Saturday, June 30, 2012

Oatka Creek Park • June 17


Chipping Sparrow

Chipping Sparrow

Gray Catbird

Yellow Warbler

Mallard. This looks like an immature duck molting into its first set of adult feathers. The wings come first, and the ones on this bird look shiny and new. After the primary flight feathers, the other feathers in a mallard molt according to Cornell's Birds of North America.

Song Sparrow


Hairy Woodpecker. This looks like a fledgling! Note the lack of the characteristically long woodpecker tail -- it hasn't grown one yet. There are also patches of buff mixed in with the white on the head. Finally, the red on the back of the head (this is a male) is just two small patches. The red would be more pronounced in an adult.


Red Admiral. The caterpillar of the Red Admiral is variable in color. The later caterpillars seem lighter and redder in color than the earlier jet black caterpillars.


Red Admiral. This caterpillar looks darker, though the feet are red.


Red Squirrel. I am still surprised to find Red Squirrels still eating last year's black walnuts in late June. Either the supply normally lasts a full calendar year or last year was a bumper crop (which I think it was.)


Baltimore Oriole

Wild Mint

Blue-winged Warbler. This was an interesting episode. These are normally well hidden birds that are easy to hear but very hard to see. Not this one! It stayed out in the open, carrying food, and screaming at me! I finally realized the source of the commotion when a fledgling Blue-winged Warbler popped up next to me and gave me a good long inspection, i.e., I was the first human it had ever had a chance to examine. The adult, of course, was going bonkers with the perceived threat to its offspring.


Blue-winged Warbler. The fledgling left before I could get its picture, but I took a couple of the adult as a consolation prize and moved on.


Common Milkweed. This species is starting to fade, though slowly. Replacing it are Butterfly Weed (which is a member of the milkweed family) and Swamp Milkweed. I will have pictures of both in a future report.


Ruby-throated Hummingbird

Oatka Creek Park • June 16


Eastern Phoebe

Eastern Cottontail

Yellow Warbler

Wood Thrush. These birds are very cautious, so when you get a photo-op, you make the most of it!

Wood Thrush

Wood Thrush

Wood Thrush

Great Blue Heron

Great Blue Heron

Great Blue Heron

Rose-breasted Grosbeak. This female has a Red Admiral caterpillar in her bill.

Rose-breasted Grosbeak

Baltimore Oriole. This male has food, probably for nearby nestlings.

Baltimore Oriole

Baltimore Oriole

Eastern Bluebird

Common Milkweed. The scent from these flowers is now very strong and sweet, almost like candy.

American Crows. The bird on the left is a juvenile with blue-gray eyes and the inside of its bill pinkish-red. 

American Crows.

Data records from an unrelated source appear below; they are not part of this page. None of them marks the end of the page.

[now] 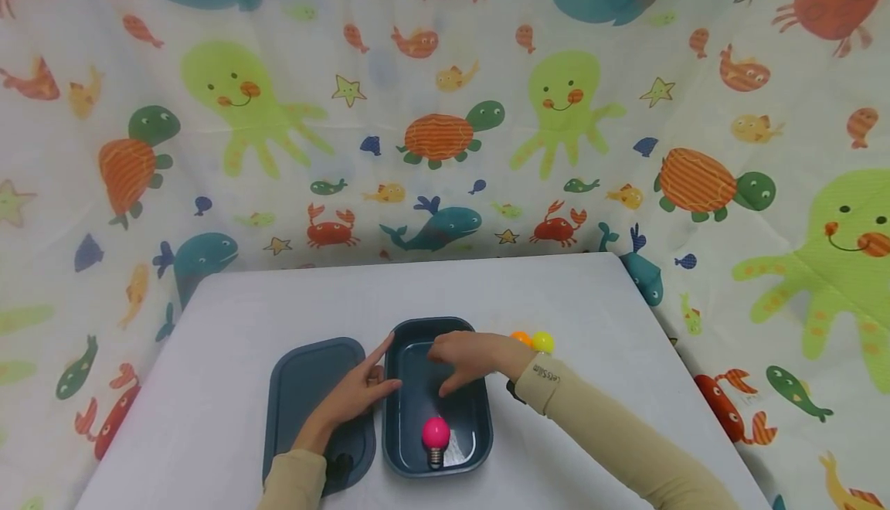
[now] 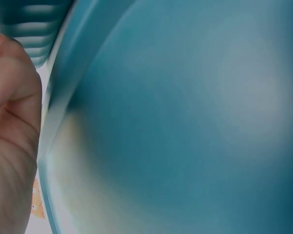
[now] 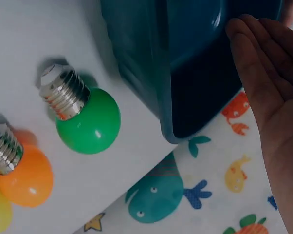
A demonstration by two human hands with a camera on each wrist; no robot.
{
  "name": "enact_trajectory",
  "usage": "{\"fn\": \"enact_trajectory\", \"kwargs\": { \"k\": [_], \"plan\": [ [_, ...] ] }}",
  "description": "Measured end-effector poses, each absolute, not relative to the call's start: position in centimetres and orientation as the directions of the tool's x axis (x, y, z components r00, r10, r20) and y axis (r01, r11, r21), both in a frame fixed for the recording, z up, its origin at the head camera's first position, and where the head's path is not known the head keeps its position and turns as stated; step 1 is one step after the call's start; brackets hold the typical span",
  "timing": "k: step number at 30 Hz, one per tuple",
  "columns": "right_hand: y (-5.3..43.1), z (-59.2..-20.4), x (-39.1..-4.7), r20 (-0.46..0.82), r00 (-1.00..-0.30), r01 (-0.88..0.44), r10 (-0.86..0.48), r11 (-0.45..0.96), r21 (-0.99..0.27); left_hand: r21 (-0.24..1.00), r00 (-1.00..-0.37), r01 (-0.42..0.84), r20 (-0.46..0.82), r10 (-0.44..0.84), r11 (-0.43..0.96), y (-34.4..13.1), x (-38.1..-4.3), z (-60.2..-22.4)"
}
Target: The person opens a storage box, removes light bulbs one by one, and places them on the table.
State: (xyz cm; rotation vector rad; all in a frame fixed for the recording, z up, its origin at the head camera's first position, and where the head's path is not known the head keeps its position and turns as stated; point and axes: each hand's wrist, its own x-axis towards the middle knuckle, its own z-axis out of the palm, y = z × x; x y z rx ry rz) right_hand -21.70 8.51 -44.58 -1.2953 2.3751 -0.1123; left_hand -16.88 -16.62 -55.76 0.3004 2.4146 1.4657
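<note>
A dark blue rectangular box [image 1: 391, 440] lies on the table, and inside it, toward the near end, is a pink light bulb [image 1: 436, 433] with a metal screw base. My left hand [image 1: 356, 396] is at the box's left rim, index finger and thumb stretched out to it, the other fingers bent. Over the far half of the box is my right hand [image 1: 464, 357]; in the right wrist view its straightened fingers [image 3: 248, 58] hold nothing visible. Below my left hand lies the matching flat lid [image 1: 295, 386], which fills most of the left wrist view.
Right of the box lie an orange bulb [image 1: 521, 337] and a yellow bulb [image 1: 543, 341]. A green bulb [image 3: 90, 122] beside them shows in the right wrist view; my right arm hides it from the head view. A sea-animal printed curtain [image 1: 445, 185] hangs behind the white table [image 1: 208, 386].
</note>
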Motion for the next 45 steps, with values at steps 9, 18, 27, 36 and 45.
{"fn": "enact_trajectory", "kwargs": {
  "k": [9,18,27,36,45],
  "plan": [
    [7.8,-46.9,-20.4,-0.389,-0.396,-0.829,-0.832,0.506,-0.24,0.893,-0.93,0.046,-0.126,0.346,0.448,-16.5,-16.9,-55.8],
    [7.3,-47.7,-19.1,-0.477,-0.326,-0.839,-0.816,0.482,-0.253,0.892,-0.927,0.088,-0.089,0.364,0.443,-16.7,-17.1,-56.2],
    [7.2,-48.2,-18.3,-0.502,-0.295,-0.839,-0.813,0.471,-0.271,0.891,-0.926,0.081,-0.098,0.364,0.447,-16.5,-16.9,-55.8],
    [7.2,-48.3,-18.1,-0.492,-0.282,-0.848,-0.823,0.454,-0.273,0.887,-0.925,0.096,-0.088,0.371,0.451,-16.6,-16.9,-56.0],
    [7.5,-47.3,-18.6,-0.473,-0.337,-0.815,-0.814,0.504,-0.287,0.888,-0.928,0.077,-0.102,0.357,0.453,-16.6,-17.0,-56.2]
  ]
}}
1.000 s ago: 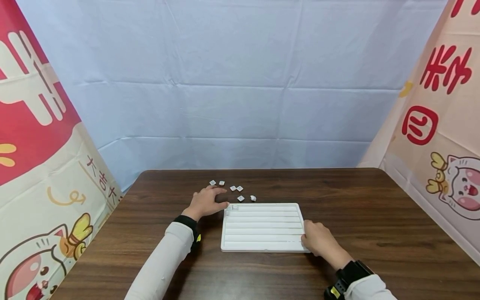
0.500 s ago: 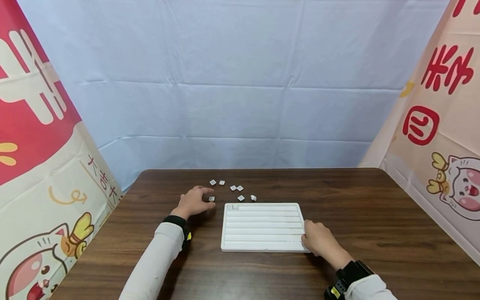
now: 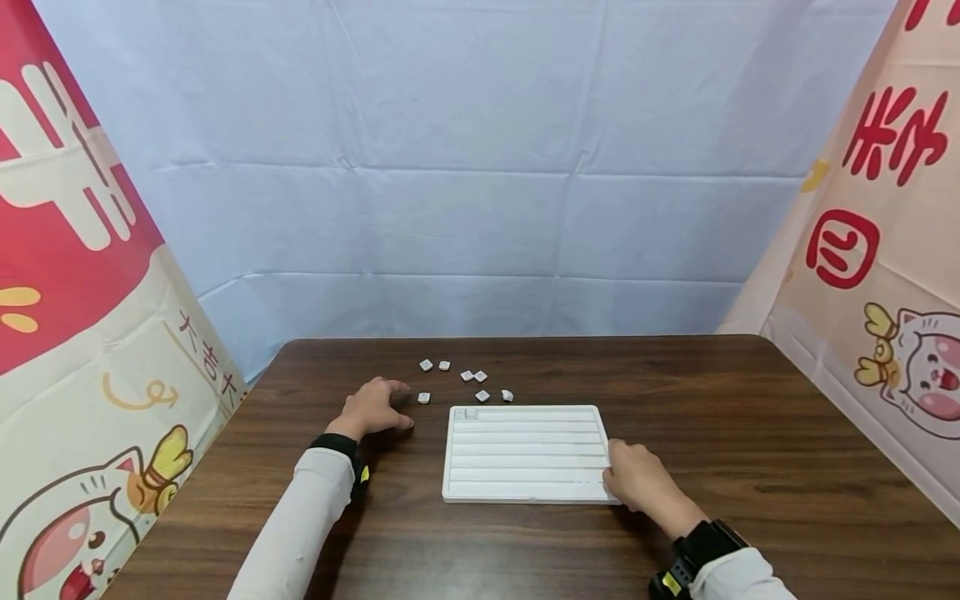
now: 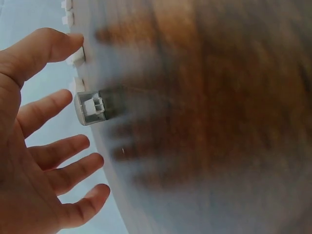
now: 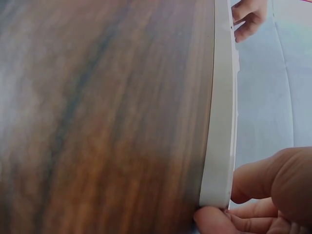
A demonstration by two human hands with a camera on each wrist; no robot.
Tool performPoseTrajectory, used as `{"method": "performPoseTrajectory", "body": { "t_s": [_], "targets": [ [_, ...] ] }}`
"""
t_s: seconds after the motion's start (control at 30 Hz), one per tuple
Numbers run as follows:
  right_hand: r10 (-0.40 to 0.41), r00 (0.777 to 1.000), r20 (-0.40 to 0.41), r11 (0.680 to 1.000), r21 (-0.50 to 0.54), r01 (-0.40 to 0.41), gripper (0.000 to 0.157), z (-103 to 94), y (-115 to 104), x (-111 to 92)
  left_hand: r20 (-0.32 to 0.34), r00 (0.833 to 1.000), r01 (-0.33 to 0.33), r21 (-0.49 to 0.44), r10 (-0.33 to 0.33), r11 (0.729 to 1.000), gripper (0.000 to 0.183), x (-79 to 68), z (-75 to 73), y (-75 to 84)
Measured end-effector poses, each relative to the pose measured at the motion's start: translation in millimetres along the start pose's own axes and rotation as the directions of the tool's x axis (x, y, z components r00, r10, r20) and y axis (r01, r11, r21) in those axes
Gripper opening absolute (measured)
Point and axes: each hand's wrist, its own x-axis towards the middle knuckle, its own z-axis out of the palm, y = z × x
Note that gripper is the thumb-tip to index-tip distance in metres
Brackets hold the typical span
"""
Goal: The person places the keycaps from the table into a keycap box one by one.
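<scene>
A white ridged tray (image 3: 525, 468) lies flat on the table, with two keycaps (image 3: 466, 413) in its far left corner. My right hand (image 3: 637, 477) grips the tray's near right corner; in the right wrist view the thumb and fingers pinch its edge. To the left of the tray, my left hand (image 3: 372, 407) is spread low over the table with nothing in it. A loose keycap (image 4: 91, 108) shows its hollow underside and stem just past those fingers (image 4: 73, 173). In the head view this keycap (image 3: 423, 398) sits between the left hand and the tray.
Several more white keycaps (image 3: 473, 377) are scattered behind the tray, one of them (image 3: 507, 396) tipped on its side. The brown wooden table (image 3: 750, 433) extends to the right, with a pale blue cloth (image 3: 480, 208) hanging behind its far edge.
My left hand has drawn back leftward from the tray's far left corner. A loose keycap now shows beside it, not visible a second ago. The right hand and tray stay in place.
</scene>
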Motion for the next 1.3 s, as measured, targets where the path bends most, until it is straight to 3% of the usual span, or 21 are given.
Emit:
{"method": "performPoseTrajectory", "body": {
  "t_s": [0.23, 0.4, 0.67, 0.93, 1.3],
  "targets": [
    [0.024, 1.0, 0.014, 1.0, 0.002, -0.025, 0.022, -2.3, -1.0, 0.2, -0.024, 0.997, -0.069, -0.061, 0.068, 0.996, 0.05, 0.2, 0.0, -1.2],
    [0.018, 1.0, 0.011, 1.0, -0.001, -0.018, 0.021, -2.4, -1.2, -0.5, -0.027, 0.999, -0.037, -0.077, 0.035, 0.996, 0.042, 0.8, 2.4, -1.1],
    [0.023, 1.0, 0.005, 1.0, -0.001, -0.023, 0.021, -2.1, -0.7, -2.3, -0.042, 0.999, 0.006, -0.073, -0.009, 0.997, 0.012, 0.1, 2.0, 2.7],
    [0.022, 1.0, 0.009, 1.0, -0.004, -0.022, 0.019, -2.0, 0.3, -1.8, -0.045, 0.999, -0.009, -0.078, 0.006, 0.997, 0.021, -1.1, 0.9, 2.6],
    [0.013, 1.0, 0.006, 1.0, -0.005, -0.013, 0.022, -1.2, -0.5, -0.4, -0.043, 0.999, 0.023, -0.11, -0.028, 0.994, 0.016, -2.2, -2.6, 0.2]
  ]
}}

It takes a year or more before the inside of the bill will become the black of an adult.

Friday, June 29, 2012

Oatka Creek Park • June 15


Ruby-throated Hummingbird

Ruby-throated Hummingbird

Cedar Waxwing

Baltimore Oriole

Baltimore Oriole

Great Crested Flycatcher

Yellow-billed Cuckoo. Another sighting and another game of hide-and-seek! My problem today was that the sun was going in and out of clouds and where the cuckoo chose to briefly perch was in harsh lighting. As a result, the camera's automatic exposure algorithm was completely fooled.


Yellow-billed Cuckoo. If only I had had the time to correct the exposure!

Song Sparrow

Red Admiral caterpillar

Common Milkweed

Common Milkweed

Barn Swallows. These are juveniles, waiting for their parent to return and feed them.

Tuesday, June 26, 2012

Oatka Creek Park • June 14


Ruby-throated Hummingbird

Eastern Bluebird

Deptford Pink

Gray Catbird

Common Yellowthroat

Eastern Phoebe

Yellow-billed Cuckoo. This has been the "it" bird of late in the park. This bird seems to be a summer resident along the creek, perhaps nesting there.


Yellow-billed Cuckoo. This bird is a shade larger than a Blue Jay. Key features are the larger white spots underneath its tail and the sunny yellow lower bill.


Yellow-billed Cuckoo. This is a very secretive bird, so this photo-op was rather remarkable for me.


Yellow-billed Cuckoo

Yellow-billed Cuckoo

Question Mark

Red-bellied Woodpecker

Monarch. The colors and conditions of the wings look fresh. This may be a brand new butterfly.


Monarch. Not only is the adult (butterfly) form here, but in the upper right is a Monarch caterpillar!


Monarch

Common Milkweed

Common Milkweed

Barn Swallows. These are fledglings waiting patiently for the adult out hunting in the field to return and feed them.


Barn Swallow. These fledglings were not about to move. They were staying put, waiting for their food!